# [Work task]
How many lines in the data below include the word "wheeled"? Respond with the number, nothing more.

# [Source data]

--------------------------------------------------

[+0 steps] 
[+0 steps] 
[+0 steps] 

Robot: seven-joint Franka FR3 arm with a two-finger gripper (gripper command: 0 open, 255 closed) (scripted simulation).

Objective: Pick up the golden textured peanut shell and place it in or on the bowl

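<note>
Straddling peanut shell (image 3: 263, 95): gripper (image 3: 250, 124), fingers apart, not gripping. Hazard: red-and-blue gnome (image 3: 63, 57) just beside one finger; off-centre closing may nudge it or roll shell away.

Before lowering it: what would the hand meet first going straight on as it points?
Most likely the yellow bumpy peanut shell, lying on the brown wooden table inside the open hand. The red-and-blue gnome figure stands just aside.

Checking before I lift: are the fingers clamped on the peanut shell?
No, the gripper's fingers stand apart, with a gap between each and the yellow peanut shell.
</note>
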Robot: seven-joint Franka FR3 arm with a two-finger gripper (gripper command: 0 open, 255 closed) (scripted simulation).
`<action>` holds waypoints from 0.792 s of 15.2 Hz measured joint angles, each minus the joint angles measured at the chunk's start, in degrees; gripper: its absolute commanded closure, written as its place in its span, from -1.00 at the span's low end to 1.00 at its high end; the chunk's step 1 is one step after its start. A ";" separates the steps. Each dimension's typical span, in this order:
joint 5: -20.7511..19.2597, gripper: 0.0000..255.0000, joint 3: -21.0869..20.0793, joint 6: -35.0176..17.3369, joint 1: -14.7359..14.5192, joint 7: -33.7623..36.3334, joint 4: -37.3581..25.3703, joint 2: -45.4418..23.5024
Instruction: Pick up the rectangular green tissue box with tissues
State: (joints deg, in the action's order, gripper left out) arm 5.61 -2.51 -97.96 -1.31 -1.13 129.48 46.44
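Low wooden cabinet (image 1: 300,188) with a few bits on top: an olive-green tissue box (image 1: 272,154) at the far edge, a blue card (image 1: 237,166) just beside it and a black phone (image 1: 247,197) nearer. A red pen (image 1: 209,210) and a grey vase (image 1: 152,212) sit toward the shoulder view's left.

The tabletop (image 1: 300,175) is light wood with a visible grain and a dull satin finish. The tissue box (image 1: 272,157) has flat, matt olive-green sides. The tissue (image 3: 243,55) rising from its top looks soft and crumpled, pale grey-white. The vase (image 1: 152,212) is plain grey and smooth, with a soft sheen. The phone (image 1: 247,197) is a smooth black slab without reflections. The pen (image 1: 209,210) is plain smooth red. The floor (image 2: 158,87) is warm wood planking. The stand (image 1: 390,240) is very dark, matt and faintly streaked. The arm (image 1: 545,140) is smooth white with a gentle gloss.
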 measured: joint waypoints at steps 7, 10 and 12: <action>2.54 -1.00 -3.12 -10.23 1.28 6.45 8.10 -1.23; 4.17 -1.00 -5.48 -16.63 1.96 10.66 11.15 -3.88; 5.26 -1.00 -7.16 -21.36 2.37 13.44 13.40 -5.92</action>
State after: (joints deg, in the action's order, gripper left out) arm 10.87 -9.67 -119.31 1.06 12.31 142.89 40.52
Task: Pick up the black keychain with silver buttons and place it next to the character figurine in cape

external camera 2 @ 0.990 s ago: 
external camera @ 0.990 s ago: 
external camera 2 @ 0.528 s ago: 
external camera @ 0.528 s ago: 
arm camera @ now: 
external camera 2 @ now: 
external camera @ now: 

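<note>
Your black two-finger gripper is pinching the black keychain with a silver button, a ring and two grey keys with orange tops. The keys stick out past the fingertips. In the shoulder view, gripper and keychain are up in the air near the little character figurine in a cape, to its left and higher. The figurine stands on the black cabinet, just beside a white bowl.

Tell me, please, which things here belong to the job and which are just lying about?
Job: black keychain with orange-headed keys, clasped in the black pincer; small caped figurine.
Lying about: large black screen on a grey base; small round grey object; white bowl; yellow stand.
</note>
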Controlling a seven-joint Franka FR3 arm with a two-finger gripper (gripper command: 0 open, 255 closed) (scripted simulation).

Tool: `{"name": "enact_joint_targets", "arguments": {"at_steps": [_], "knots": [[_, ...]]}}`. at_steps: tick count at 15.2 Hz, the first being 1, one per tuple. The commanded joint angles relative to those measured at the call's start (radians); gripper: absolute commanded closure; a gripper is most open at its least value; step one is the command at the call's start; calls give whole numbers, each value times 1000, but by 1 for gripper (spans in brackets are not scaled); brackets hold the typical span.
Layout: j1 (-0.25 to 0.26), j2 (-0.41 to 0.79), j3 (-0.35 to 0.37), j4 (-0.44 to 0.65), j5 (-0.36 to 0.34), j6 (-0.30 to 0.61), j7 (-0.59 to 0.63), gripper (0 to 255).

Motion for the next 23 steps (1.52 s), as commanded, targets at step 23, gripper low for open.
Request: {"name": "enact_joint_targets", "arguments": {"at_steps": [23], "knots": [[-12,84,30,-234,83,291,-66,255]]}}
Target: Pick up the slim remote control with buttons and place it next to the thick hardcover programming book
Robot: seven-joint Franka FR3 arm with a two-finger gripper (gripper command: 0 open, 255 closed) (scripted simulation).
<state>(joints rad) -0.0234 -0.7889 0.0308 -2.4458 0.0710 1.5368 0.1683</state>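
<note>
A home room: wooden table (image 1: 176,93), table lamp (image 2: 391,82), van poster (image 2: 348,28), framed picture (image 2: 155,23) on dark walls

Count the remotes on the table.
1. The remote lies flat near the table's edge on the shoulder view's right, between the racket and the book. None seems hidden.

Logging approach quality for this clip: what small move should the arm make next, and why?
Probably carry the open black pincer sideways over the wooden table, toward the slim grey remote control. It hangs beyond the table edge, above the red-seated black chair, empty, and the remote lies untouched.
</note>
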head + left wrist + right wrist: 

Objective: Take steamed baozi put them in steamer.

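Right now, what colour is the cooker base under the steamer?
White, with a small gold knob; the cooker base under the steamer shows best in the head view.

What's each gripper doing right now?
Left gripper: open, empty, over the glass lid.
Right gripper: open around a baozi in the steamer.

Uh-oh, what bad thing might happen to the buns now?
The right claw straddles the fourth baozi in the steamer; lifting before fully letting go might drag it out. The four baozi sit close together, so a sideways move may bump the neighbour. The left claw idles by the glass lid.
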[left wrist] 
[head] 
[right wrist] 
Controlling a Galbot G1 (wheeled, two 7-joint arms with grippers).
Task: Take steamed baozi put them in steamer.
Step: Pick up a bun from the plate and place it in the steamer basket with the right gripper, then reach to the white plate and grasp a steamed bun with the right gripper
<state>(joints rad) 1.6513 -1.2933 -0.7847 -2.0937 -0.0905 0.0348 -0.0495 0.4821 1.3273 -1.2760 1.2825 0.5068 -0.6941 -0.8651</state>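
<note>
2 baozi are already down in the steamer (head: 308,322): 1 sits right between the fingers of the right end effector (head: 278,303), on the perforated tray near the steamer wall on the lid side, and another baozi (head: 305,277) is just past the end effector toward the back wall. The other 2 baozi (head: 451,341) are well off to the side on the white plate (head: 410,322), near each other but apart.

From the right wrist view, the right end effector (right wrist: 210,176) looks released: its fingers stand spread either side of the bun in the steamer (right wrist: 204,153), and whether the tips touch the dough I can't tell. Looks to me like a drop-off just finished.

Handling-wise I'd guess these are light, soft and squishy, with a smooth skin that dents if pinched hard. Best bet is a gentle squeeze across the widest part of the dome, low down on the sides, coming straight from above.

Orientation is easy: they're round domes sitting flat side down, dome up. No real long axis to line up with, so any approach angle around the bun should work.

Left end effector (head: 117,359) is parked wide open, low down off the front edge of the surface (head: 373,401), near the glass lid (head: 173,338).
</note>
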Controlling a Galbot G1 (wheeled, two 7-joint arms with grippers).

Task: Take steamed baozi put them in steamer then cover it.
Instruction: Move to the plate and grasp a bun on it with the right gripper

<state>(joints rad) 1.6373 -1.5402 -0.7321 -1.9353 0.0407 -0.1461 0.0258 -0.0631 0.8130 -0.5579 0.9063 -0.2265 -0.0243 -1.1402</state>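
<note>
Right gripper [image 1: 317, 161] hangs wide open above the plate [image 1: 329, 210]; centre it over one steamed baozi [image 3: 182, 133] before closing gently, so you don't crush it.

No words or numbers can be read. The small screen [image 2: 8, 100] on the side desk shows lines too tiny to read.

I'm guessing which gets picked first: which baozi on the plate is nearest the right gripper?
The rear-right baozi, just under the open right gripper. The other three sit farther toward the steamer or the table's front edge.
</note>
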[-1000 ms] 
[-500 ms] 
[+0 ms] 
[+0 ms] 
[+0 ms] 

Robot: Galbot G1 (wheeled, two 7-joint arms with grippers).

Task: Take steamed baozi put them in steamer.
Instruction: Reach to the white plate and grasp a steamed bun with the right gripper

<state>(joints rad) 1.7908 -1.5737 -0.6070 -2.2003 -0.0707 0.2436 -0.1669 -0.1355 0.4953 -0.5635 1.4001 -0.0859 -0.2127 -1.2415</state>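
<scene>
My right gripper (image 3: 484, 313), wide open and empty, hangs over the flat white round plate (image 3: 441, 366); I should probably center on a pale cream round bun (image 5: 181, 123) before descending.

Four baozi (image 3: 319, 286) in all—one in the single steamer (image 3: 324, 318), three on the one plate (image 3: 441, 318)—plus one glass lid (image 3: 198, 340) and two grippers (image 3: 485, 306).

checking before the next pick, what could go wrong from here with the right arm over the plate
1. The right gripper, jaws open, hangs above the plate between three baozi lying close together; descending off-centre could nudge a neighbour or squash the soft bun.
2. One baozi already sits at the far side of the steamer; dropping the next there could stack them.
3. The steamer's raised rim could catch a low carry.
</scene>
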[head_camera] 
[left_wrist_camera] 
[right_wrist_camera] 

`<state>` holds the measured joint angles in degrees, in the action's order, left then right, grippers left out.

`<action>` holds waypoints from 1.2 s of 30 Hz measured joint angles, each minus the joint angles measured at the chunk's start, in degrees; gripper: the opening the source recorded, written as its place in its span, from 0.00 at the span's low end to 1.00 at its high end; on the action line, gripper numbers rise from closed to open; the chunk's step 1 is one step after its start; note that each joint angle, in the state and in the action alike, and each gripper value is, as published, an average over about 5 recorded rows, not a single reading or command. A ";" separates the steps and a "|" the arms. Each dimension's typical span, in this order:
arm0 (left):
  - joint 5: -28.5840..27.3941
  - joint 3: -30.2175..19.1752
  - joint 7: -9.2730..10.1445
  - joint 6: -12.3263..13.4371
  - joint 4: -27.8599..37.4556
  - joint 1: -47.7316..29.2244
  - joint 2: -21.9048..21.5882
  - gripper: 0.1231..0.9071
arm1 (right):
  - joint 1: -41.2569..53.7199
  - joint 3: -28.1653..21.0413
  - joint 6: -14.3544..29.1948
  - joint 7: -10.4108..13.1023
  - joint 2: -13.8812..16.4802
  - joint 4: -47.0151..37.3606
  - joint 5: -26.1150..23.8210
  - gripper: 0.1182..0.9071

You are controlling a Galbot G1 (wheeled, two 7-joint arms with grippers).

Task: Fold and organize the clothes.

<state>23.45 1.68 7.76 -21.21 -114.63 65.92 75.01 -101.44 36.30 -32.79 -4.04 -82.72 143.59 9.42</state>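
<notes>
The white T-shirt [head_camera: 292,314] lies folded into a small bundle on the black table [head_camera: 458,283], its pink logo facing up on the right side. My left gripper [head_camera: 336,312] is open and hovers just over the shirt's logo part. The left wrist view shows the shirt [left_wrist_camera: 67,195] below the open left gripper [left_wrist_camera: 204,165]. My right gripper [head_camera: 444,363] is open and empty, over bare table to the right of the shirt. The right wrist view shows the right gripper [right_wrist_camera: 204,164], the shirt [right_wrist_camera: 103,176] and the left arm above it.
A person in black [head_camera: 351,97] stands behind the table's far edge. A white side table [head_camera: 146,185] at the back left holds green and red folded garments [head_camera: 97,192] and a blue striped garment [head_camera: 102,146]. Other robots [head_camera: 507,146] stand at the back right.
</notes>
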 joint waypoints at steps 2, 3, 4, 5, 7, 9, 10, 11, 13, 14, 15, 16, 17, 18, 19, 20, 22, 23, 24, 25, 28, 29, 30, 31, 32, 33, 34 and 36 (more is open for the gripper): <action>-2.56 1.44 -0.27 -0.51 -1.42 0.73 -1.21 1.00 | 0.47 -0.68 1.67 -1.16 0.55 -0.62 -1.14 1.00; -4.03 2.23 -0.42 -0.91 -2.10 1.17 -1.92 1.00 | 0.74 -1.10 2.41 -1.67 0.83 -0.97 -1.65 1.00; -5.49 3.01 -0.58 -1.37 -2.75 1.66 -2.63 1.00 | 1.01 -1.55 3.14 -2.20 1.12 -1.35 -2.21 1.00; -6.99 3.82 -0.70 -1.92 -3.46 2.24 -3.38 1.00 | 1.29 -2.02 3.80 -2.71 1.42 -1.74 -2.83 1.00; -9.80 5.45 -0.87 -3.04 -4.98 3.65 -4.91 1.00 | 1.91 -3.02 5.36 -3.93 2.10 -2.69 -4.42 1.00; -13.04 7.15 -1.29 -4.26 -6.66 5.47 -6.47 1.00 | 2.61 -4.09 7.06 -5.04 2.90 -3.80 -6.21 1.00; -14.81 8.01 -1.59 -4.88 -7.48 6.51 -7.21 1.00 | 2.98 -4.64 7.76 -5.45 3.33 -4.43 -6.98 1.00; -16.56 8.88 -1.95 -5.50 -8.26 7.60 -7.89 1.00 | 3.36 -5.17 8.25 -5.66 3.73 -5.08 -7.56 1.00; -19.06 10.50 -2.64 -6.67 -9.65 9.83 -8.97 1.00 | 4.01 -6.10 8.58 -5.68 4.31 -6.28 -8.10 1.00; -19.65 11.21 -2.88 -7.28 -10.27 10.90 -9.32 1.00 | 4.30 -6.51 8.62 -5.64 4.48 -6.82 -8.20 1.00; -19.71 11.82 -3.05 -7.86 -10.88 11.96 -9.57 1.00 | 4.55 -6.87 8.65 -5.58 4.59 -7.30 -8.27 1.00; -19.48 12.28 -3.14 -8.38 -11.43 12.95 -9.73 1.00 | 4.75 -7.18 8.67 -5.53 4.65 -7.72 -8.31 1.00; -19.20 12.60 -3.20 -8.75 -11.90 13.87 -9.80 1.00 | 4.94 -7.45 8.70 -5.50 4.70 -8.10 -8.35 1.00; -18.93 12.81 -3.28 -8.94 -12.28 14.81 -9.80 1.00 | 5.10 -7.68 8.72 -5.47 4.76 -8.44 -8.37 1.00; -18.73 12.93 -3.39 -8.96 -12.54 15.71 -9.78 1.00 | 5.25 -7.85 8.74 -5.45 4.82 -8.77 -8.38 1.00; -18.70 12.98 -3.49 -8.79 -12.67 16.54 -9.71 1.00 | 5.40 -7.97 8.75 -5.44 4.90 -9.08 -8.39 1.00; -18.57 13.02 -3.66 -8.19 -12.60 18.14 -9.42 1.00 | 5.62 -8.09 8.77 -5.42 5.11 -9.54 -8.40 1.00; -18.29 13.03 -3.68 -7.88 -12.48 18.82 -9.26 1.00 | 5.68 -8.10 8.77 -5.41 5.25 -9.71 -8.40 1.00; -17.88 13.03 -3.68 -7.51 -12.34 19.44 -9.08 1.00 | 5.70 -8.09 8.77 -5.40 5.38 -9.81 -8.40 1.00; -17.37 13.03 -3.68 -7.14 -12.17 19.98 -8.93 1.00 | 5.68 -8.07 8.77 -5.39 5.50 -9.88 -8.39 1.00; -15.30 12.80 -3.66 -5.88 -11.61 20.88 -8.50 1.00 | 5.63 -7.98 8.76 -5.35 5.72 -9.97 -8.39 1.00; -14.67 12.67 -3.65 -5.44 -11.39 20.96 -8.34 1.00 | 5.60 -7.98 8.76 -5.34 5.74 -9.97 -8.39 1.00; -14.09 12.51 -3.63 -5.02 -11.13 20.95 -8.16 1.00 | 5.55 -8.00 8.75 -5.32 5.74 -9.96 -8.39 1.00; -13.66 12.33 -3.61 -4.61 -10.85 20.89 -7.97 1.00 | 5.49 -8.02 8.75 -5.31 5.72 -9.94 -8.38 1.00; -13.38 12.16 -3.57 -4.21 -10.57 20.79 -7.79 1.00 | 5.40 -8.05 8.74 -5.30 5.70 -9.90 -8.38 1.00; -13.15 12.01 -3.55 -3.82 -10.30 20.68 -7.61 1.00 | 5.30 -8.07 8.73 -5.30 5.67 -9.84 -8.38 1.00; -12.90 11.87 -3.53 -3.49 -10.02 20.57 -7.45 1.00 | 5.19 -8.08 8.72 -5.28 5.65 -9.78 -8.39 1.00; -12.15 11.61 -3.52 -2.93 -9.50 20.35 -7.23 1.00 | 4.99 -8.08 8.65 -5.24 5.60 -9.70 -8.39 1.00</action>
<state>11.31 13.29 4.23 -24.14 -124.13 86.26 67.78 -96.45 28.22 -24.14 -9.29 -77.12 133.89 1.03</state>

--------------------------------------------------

# [Answer to this problem]
4